🤖 AI Summary
Existing social media sentiment time series datasets suffer from limited event coverage, narrow category diversity, and the absence of post-level interaction structures, hindering research on cross-event transferability and the impact of social interactions on collective sentiment dynamics. To address these limitations, this work introduces SURGE, a multi-event benchmark that jointly models calendar-aligned time series, textual content, and social interaction structures across 67 diverse events encompassing over 800,000 posts. Through an automated construction pipeline, multi-granularity alignment, and structure-aware probing models, SURGE enables interaction-aware modeling and controllable evaluation of sentiment dynamics. Experiments reveal strong local persistence in sentiment patterns, limited transferability of current text-augmented models across events, and heightened prediction difficulty during high-interaction periods, offering new directions for future research.
📝 Abstract
Public events on social media generate large volumes of discussion whose collective dynamics carry direct value for opinion forecasting and crisis response.

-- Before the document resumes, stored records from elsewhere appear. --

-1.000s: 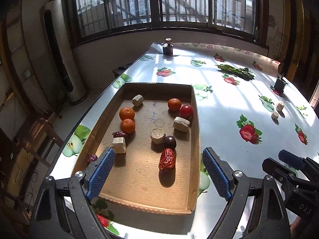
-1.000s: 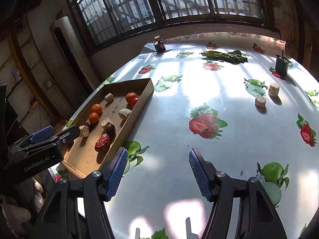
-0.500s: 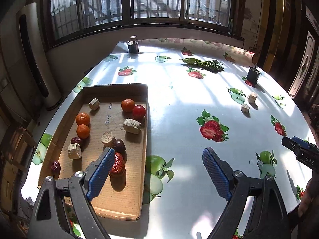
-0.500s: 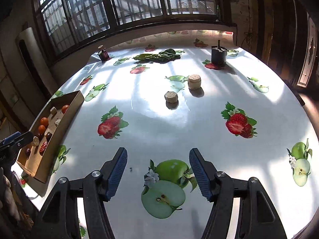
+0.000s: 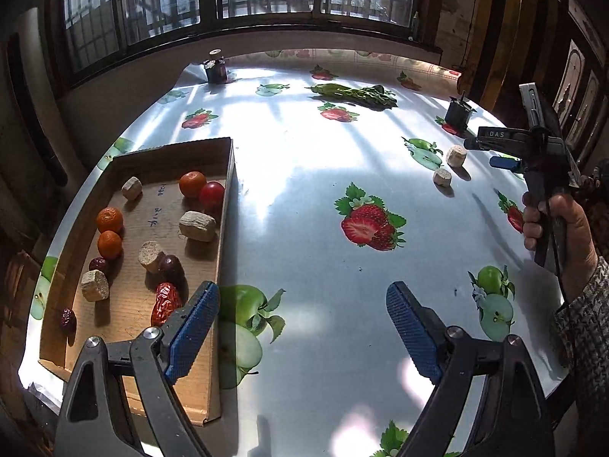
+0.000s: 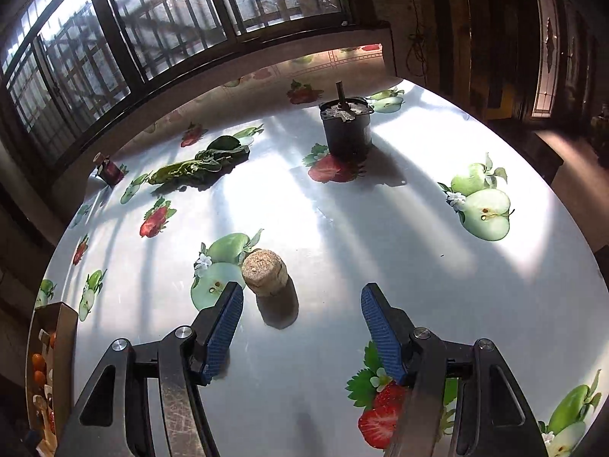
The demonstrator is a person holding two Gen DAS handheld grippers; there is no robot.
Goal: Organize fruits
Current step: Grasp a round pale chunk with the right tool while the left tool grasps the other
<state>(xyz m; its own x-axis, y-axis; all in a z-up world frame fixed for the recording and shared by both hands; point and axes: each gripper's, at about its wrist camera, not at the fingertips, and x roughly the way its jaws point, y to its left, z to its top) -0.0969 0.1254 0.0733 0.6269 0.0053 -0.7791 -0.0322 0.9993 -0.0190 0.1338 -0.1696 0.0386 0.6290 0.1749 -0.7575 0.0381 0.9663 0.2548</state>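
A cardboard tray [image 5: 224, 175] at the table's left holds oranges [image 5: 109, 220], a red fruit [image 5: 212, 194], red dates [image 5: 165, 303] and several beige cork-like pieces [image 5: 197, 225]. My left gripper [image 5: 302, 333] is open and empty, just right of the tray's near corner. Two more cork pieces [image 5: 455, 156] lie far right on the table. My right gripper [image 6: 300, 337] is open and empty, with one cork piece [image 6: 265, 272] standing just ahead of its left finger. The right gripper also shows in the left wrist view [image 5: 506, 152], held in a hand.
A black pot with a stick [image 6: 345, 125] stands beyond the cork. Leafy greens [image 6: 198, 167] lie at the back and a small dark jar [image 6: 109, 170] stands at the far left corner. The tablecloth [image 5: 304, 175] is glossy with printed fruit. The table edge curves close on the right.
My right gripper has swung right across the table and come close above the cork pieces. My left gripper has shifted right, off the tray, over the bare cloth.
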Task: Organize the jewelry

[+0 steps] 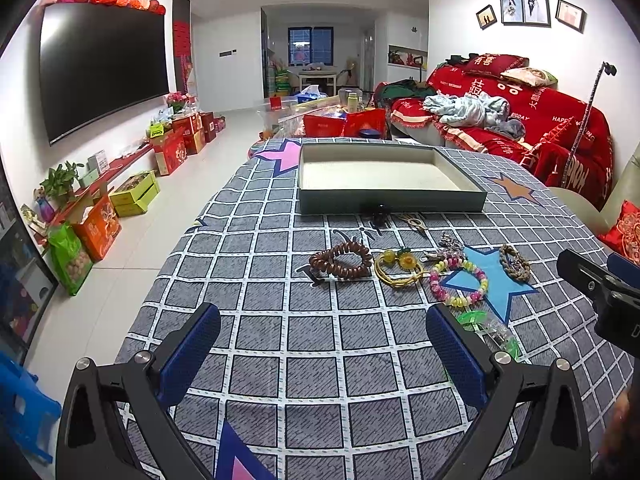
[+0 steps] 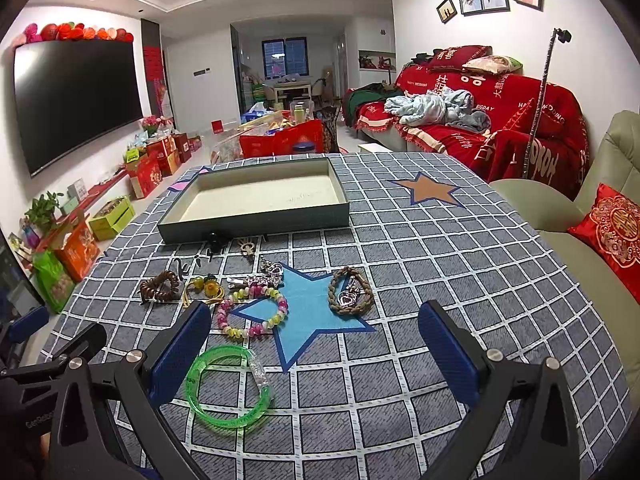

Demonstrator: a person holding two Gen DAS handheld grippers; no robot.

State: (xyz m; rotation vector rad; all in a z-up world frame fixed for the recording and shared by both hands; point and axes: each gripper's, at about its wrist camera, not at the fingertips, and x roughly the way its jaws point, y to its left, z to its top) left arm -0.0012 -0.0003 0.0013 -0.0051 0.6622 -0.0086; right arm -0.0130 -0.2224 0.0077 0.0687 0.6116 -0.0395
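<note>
The left view's right finger (image 1: 456,354) hides part of the green bangle (image 1: 494,330); the far dining area (image 1: 316,76) is too small to make out.

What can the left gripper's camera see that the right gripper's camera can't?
Only the left wrist view shows the blue plastic stool at its lower left. Only the right wrist view shows the whole green bangle and the heart charm inside the braided bracelet; the left view catches just a sliver of the bangle. Both show the empty tray, the brown coil bracelet, the pink and yellow bead bracelet, and each camera's own open gripper: left gripper, right gripper.
</note>
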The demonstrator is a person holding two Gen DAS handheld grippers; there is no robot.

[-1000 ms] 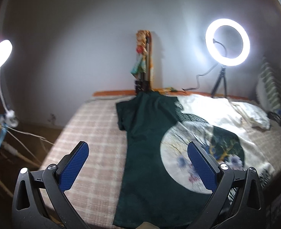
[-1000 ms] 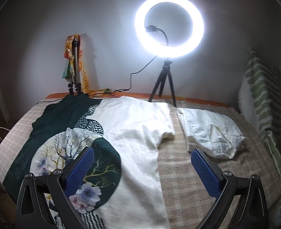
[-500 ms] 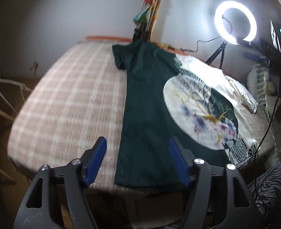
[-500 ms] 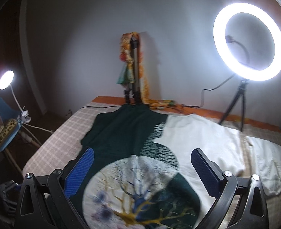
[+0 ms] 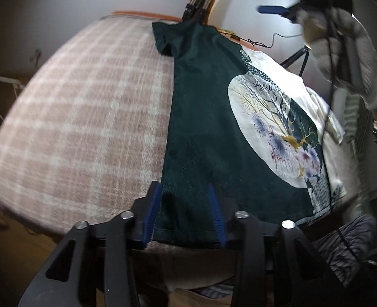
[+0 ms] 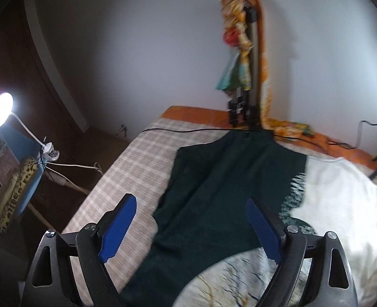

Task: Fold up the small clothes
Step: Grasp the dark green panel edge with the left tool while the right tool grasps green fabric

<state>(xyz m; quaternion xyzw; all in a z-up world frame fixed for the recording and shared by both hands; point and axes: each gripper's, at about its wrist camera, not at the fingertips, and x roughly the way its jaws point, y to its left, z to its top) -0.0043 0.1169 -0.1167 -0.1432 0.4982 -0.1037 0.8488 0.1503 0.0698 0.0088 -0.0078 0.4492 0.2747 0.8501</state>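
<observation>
We find the pink-and-cream checked woven bedcover [image 5: 81, 117] serving as the folding surface. Spread flat along it lies the dark green short-sleeved shirt with a round tree print [image 5: 209, 133]. At the shirt's near hem corner, our left gripper [image 5: 186, 212] is closing, cloth between its ribbed blue pads. Over the shirt's upper half, our right gripper [image 6: 191, 227] hovers, jaws wide but beginning to close, nothing gripped.

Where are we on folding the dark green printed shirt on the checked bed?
Done: the dark green shirt with the round tree print lies spread flat on the checked bedcover. In hand: the left gripper is closing over its near hem corner; the right gripper hovers above the upper part, closing slightly. Left: no fold made yet.
</observation>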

Capturing how these dynamics evolve across an event's lifecycle requires organizing fragmented posts into event-level time series. Existing datasets cover only a small number of events within a single category, and typically discard the interaction structure between posts when constructing time series, which restricts both transfer across event types and controlled study of how interactions shape the resulting collective dynamics. We present SURGE, a multi-event social media benchmark that pairs event-level time series with aligned text and interaction structure linking posts within an event. SURGE is built through an automated pipeline that produces calendar-aligned time series at three temporal granularities, covering 67 events and more than 800K posts across five event categories. Each time bin is paired with flat and structured textual views derived from the same selected posts, enabling controlled evaluation of whether social interaction structure affects forecasting behavior. On top of SURGE we define benchmark protocols for numerical-only forecasting, text-augmented forecasting, high-interaction evaluation, and leave-one-category-out generalization. Experiments with representative time-series and multimodal forecasting models reveal three properties of the benchmark: a strong local-persistence regime in which naive baselines remain hard to beat under absolute error, limited transfer of existing text-augmented forecasters to event-driven social-media data, and increased difficulty on reply-dense periods that aggregate metrics tend to obscure. We further include a lightweight structure-aware probe as a reference implementation, illustrating how SURGE can support interaction-aware forecasting research.